Le titre du film de Radu Jude est une phrase prononcée par un dirigeant roumain en 1941 à propos du massacre par ses troupes de dizaines de milliers de juifs à Odessa. Soit le plus massif, mais loin d’être le seul crime commis par le régime d’Antonescu allié aux nazis, et qui ont coûté la vie à 300.000 juifs roumains et ukrainiens et à 15.000 Roms. Des crimes niés ou extrêmement minimisés par les officiels roumains jusqu’à aujourd’hui.

Le film n’est pas une reconstitution. Il est l’histoire d’une reconstitution, spectacle sur la grand-place d’une ville qu’une jeune metteur en scène, Mariana, entreprend aujourd’hui pour commémorer ces événements.

Radu Jude accompagne la conception du spectacle, la réaction de différentes personnes –acteurs, techniciens, différents groupes de figurantes et figurants aux profils très variés– qui y travaillent, des sponsors et officiels de la ville, des habitantes et habitants appelés à en devenir les spectateurs et spectatrices. Il ne cesse de faire jouer le tragique des événements historiques évoqués et le grotesque ou la pusillanimité des situations actuelles.

Mariana est une femme, une artiste, une tête de mule. Elle est persuadée d’avoir raison, moralement, politiquement, artistiquement. Elle n’écoute personne.

Autour d’elle se déploie la sarabande compliquée des amnésies confortables, des machismes du quotidien, des égos et des paresses. Servie par une interprétation truculente, très charnelle, le ton de comédie lorgne vers la commedia dell’arte, et la parodie du monde du spectacle.

Avant de s’aventurer vers une longue séquence de discussion, tournée et jouée avec maestria, où Mariana affronte pied à pied le discours du commanditaire de la représentation.

Mariana (Ioana Iacob) entourée des figurants folklo de sa reconstitution historique.

Les dialogues brillantissimes, et servis par un interprète très charmeur, y présentent la connivence des cynismes –cynisme historique (c’est du passé tout ça), politique (vous feriez mieux de parler des crimes communistes), philosophiques (qu’est-ce au fond que la vérité?), et du spectacle (les gens veulent se distraire).

La dernière partie du film, dédiée à la représentation et aux réactions du public, réactions très différentes de ce qu’en escomptait son autrice, est un moment de comique terrifiant. Il est loin de ne concerner que le son et lumière au demeurant assez plat conçu par Mariana.

Un show du type Puy du Fou pour évoquer la Shoah porte en lui des contradictions et des impasses qu’esquisse Peu m’importe… Mais il interroge surtout, de manière douloureuse, les possibilités du spectacle –pièce ou film– à faire œuvre de mémoire.

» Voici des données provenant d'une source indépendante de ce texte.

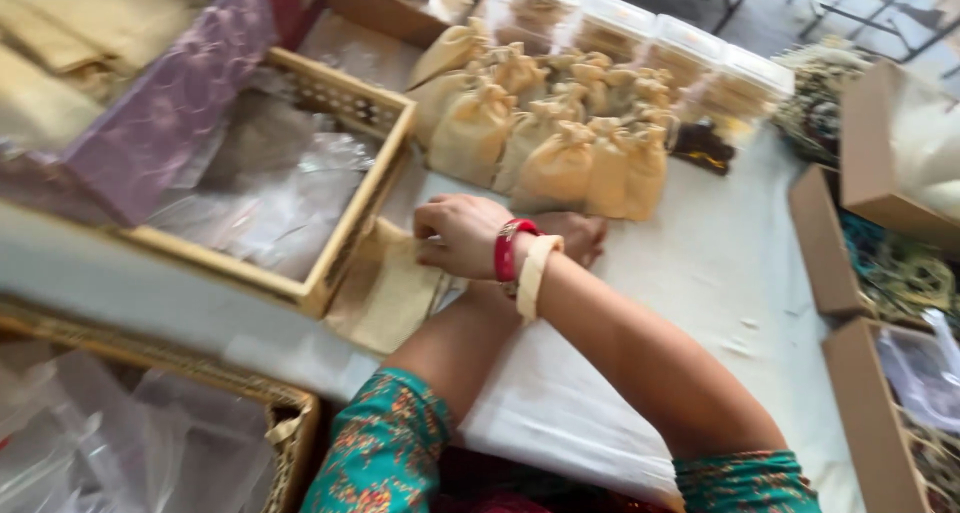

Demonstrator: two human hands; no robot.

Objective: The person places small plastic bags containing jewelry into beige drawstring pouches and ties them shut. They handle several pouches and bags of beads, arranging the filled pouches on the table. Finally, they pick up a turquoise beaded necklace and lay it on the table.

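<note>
My arms are crossed over a white table (700, 273). My right hand (458, 235), with a red and a cream bangle at the wrist, reaches left, and its fingers close on the top edge of a flat beige fabric pouch (385, 295) lying on the table. My left hand (582, 235) lies just behind that wrist and is mostly hidden, so its grip is unclear. Just beyond both hands stands a cluster of filled golden drawstring pouches (560, 138).
A wooden tray (345, 243) of clear plastic wrap sits left of the hands, a purple box (165, 108) beside it. Clear lidded containers (640, 33) line the back. Cardboard boxes (825, 243) stand at the right, a woven tray (285, 413) at bottom left.
</note>
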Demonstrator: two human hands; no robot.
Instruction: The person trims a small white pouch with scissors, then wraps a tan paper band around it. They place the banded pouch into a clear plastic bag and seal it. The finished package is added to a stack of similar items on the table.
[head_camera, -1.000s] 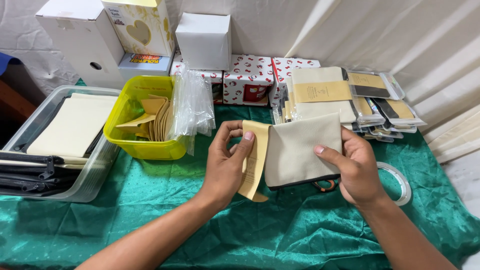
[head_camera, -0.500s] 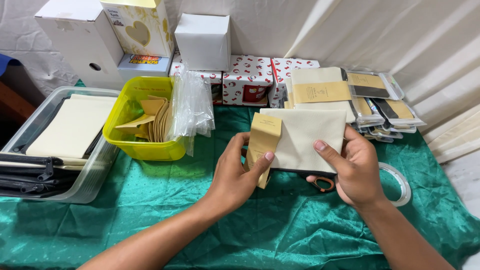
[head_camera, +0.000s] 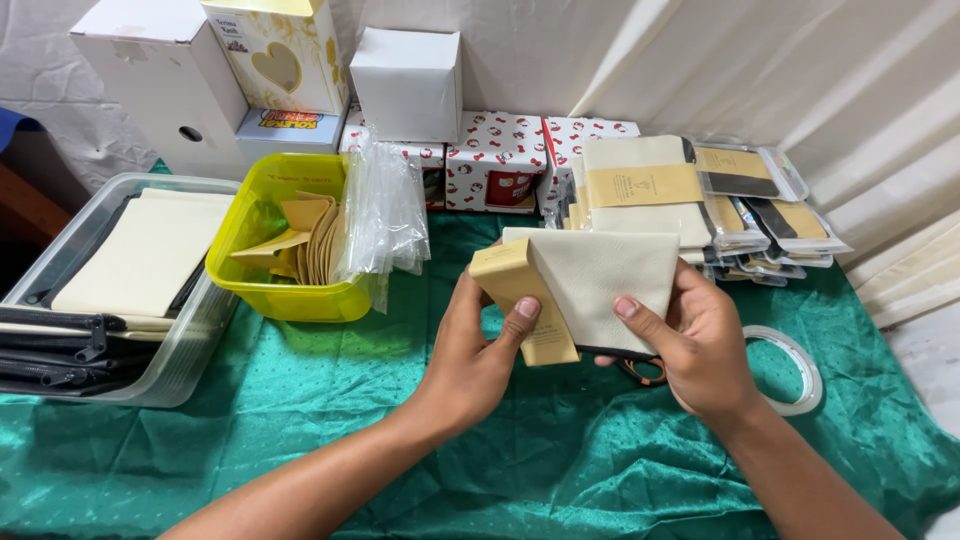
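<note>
Scissors (head_camera: 643, 370) mostly behind right hand (head_camera: 700, 350)

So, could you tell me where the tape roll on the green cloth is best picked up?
Pinch the tape roll across its near right rim, coming from above: it lies flat, the ring is thin, and the right hand covers its left edge.

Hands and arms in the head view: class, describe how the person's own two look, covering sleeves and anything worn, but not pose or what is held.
Both forearms are bare up to the picture's lower edge, with no sleeves in view. The left hand and the right hand wear no gloves; no rings, watch or bracelets show. The fingernails are short and unpainted. No markings can be seen.
</note>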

Un «Puy du Fou» sur la Shoah?

Il interroge plus encore, au présent du retour de l’extrême droite un peu partout en Europe et singulièrement dans sa partie orientale, le socle de certitudes sur lequel trop de gens s’appuient encore, croyant évident qu’au moins certaines formules de haine et d’exclusion, antisémites notamment, sont désormais devenues inacceptables.

Radu Jude a rejoint en 2009 le petit groupe d’excellence du cinéma roumain dont les autres membres s’étaient révélés au début de la décennie. On lui doit en particulier l’admirable Aferim! qui, d’une toute autre façon, passait par l’Histoire pour questionner le présent.

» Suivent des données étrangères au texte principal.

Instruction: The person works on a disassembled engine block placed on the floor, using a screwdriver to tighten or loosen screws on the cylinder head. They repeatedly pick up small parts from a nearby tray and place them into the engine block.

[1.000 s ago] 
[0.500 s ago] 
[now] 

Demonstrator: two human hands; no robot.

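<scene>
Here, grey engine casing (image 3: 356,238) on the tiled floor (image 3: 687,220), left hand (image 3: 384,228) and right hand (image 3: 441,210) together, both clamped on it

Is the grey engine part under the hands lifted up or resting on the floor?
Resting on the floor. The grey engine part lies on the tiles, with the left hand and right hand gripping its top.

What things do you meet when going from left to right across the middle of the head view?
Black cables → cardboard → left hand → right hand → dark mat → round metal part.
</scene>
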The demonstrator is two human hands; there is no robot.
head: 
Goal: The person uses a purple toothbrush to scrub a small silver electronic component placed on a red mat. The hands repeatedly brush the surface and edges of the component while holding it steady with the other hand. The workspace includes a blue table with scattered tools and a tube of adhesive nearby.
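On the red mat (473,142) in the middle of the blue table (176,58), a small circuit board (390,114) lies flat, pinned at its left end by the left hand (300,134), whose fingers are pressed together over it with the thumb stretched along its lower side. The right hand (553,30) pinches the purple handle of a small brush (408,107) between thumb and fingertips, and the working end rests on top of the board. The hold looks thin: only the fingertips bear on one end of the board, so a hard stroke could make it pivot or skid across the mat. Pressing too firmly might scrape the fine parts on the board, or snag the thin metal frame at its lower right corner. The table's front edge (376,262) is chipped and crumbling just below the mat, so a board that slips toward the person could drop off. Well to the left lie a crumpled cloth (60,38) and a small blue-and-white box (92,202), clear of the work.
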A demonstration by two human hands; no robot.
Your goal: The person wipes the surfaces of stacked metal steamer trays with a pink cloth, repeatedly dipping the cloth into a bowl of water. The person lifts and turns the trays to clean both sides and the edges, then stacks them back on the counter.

Il accomplit ici avec une virtuosité qui ne s’affiche pas un remarquable travail d’interrogation politique, sur ses compatriotes, sur ses contemporains, et sur les possibilités et les limites de son art dans ce monde.

 

«Baghdad Station», de Mohamed Jabarah Al-Daradji

Sans l’avoir jamais vu, on connaît cet endroit. La gare centrale de la capitale irakienne, où se situe la totalité de Baghdad Station, c’est ce microcosme vibrant de présences qui a déjà offert sa scène à de multiples films, italiens, indiens, égyptiens, polonais, brésiliens…

La foule des voyageurs et voyageuses, les employées et employés et les forces de sécurité, mais aussi un peuple de mendiants, de voleuses, de vendeurs à la sauvette, de saltimbanques, de traficoteurs en tout genre, et un condensé de très local et d’ouverture au vaste monde.